The virtually unhittable Aroldis Chapman took over for Chicago. Cleveland scored on him after a double by Brandon Guyer to cut the lead to two. Former Pirates outfielder Rajai Davis stepped to the plate. Davis played parts of the 2006 and 2007 seasons for the Bucs. Back then he was jockeying for pinch-hit appearances with Nyjer Morgan and Josh Phelps. Ten years later, he was staring down Chapman’s 100-mph fastballs with the hopes of an entire city weighing on him. Davis homered, sending the Tribe faithful to bedlam as he tied the game at six.

Somewhere, Steve Bartman, the scapegoat fan from the Cubs’ 2003 postseason meltdown, had trouble breathing. Was it possible the Cubs could lose and he’d have to remain in hiding for another couple of decades? Neither team scored in the ninth and the two teams went to extra innings.

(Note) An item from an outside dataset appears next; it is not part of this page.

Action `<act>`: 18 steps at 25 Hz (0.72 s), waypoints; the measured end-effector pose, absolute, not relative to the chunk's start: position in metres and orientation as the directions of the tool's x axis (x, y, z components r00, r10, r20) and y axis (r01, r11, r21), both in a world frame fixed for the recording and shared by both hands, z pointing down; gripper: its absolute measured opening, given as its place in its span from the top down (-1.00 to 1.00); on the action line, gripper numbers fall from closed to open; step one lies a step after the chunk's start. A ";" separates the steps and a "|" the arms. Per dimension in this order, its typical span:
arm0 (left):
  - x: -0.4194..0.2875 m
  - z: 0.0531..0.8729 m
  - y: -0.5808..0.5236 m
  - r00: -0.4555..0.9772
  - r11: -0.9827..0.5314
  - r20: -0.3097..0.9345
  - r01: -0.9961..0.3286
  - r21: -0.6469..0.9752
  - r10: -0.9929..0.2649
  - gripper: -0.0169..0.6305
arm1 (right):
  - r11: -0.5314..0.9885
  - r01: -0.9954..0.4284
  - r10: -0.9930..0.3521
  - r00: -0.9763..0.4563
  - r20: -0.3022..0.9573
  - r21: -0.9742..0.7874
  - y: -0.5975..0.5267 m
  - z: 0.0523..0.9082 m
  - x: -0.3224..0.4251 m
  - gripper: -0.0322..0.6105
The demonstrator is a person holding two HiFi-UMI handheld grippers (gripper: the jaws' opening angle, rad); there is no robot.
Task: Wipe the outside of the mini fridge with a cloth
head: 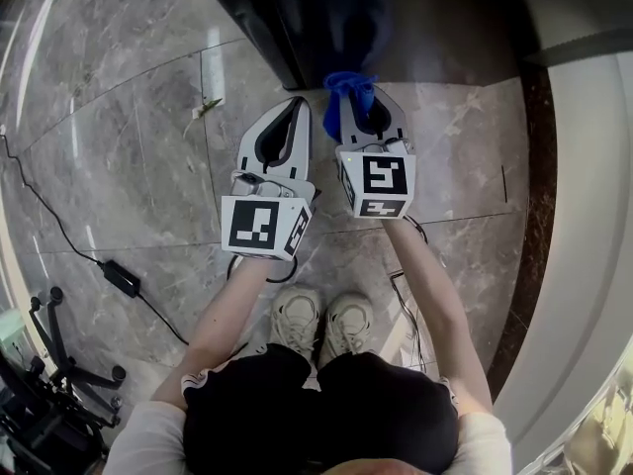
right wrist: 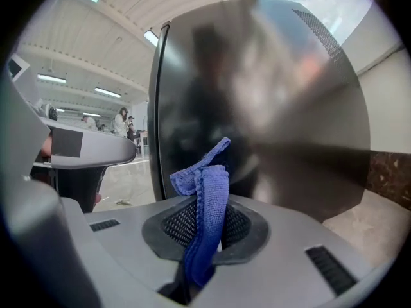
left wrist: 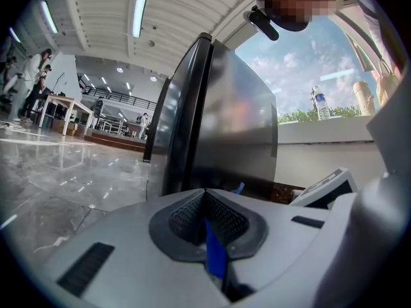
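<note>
The mini fridge (head: 297, 18) is a dark, glossy box on the marble floor straight ahead of me. It fills the left gripper view (left wrist: 237, 127) and the right gripper view (right wrist: 270, 95). My right gripper (head: 364, 102) (right wrist: 209, 201) is shut on a blue cloth (head: 346, 85) (right wrist: 205, 217), whose free end sticks up past the jaw tips, just short of the fridge's side. My left gripper (head: 295, 107) (left wrist: 205, 192) hovers beside it on the left, jaws shut tip to tip. A thin blue strip (left wrist: 214, 249) sits in its jaw hollow; what it is I cannot tell.
A black power adapter (head: 123, 277) with its cable lies on the floor to the left. A chair base (head: 59, 364) stands at the lower left. A white curved wall (head: 584, 216) runs along the right. Cables (head: 401, 295) lie by my shoes.
</note>
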State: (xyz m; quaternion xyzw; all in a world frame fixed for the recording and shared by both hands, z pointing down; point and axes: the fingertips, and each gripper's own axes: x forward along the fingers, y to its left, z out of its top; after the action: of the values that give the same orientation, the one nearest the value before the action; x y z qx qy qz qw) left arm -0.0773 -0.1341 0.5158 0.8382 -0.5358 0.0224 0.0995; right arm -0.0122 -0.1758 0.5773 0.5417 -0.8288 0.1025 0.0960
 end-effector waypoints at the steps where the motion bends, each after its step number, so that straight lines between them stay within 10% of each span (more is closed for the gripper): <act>1: -0.073 0.517 -0.135 0.432 -0.413 0.146 -0.899 0.146 -0.890 0.93 | 0.380 -0.923 -0.885 -0.381 0.269 -0.058 -0.177 0.576 -0.004 0.71; 18: -0.027 0.539 -0.143 0.498 -0.473 0.167 -0.865 0.169 -0.851 0.93 | 0.059 -0.997 -0.959 -0.068 0.274 -0.041 -0.195 0.582 0.147 0.71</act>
State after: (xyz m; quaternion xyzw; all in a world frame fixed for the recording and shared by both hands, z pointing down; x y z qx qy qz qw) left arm -0.0272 -0.1428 0.5387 0.8575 -0.5003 0.0298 0.1160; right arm 0.1472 -0.1955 0.5817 0.6771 -0.7225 0.1098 0.0870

Then the rains came. Mother Nature just wanted to psychologically torture both fan bases for a little longer. Someone’s misery had to end, but they’d have to wait out a rain delay. In the 10th, David Ross worked a leadoff walk and was replaced by a pinch runner. That run came around after a Ben Zobrist double; Miguel Montero added an insurance run to make it 8-6 Cubs.

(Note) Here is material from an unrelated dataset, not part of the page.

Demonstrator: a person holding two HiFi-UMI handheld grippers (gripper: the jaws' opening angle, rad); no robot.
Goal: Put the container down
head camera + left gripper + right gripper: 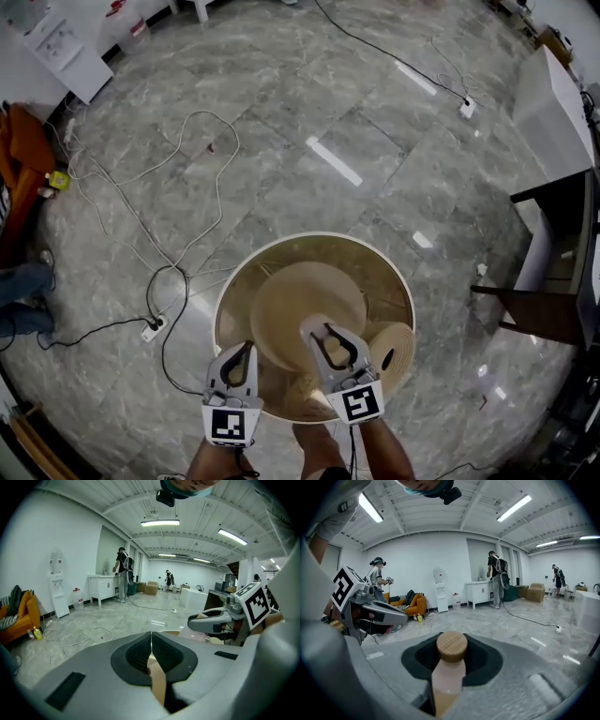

From his bunker beneath the Biograph theater, Bartman resumed breathing as the Indians took the field. The first two hitters went down in order, and Chicago was one out away from vindication. But Cleveland’s Brandon Guyer walked and stole second. A Rajai Davis single scored Guyer, and it was a one-run game. Bartman began to unpack his suitcase.

The Cubs brought in pitcher Mike Montgomery to face the Indians’ last pinch-hitter, Michael Martinez, also formerly of the Pittsburgh Pirates. Martinez played here in the 2014 season, but his .138 batting average didn’t keep him around for long. It was his chance to push the Indians to victory, but lifetime .197 hitters won’t usually make your dreams come true. Martinez grounded weakly to third, and the Indians lost to the biggest losers of all time.

Finally, obnoxious Cubs fans can stop whining about Bartman, goats and black cats. Congratulations, Cubs — you have now won half as many World Series titles in 108 seasons as the Miami Marlins have in 23 seasons. For Cleveland, 1948 is the new 1908. Congratulations, Cleveland — in the battle of the biggest losers you came out on top. Well, sort of.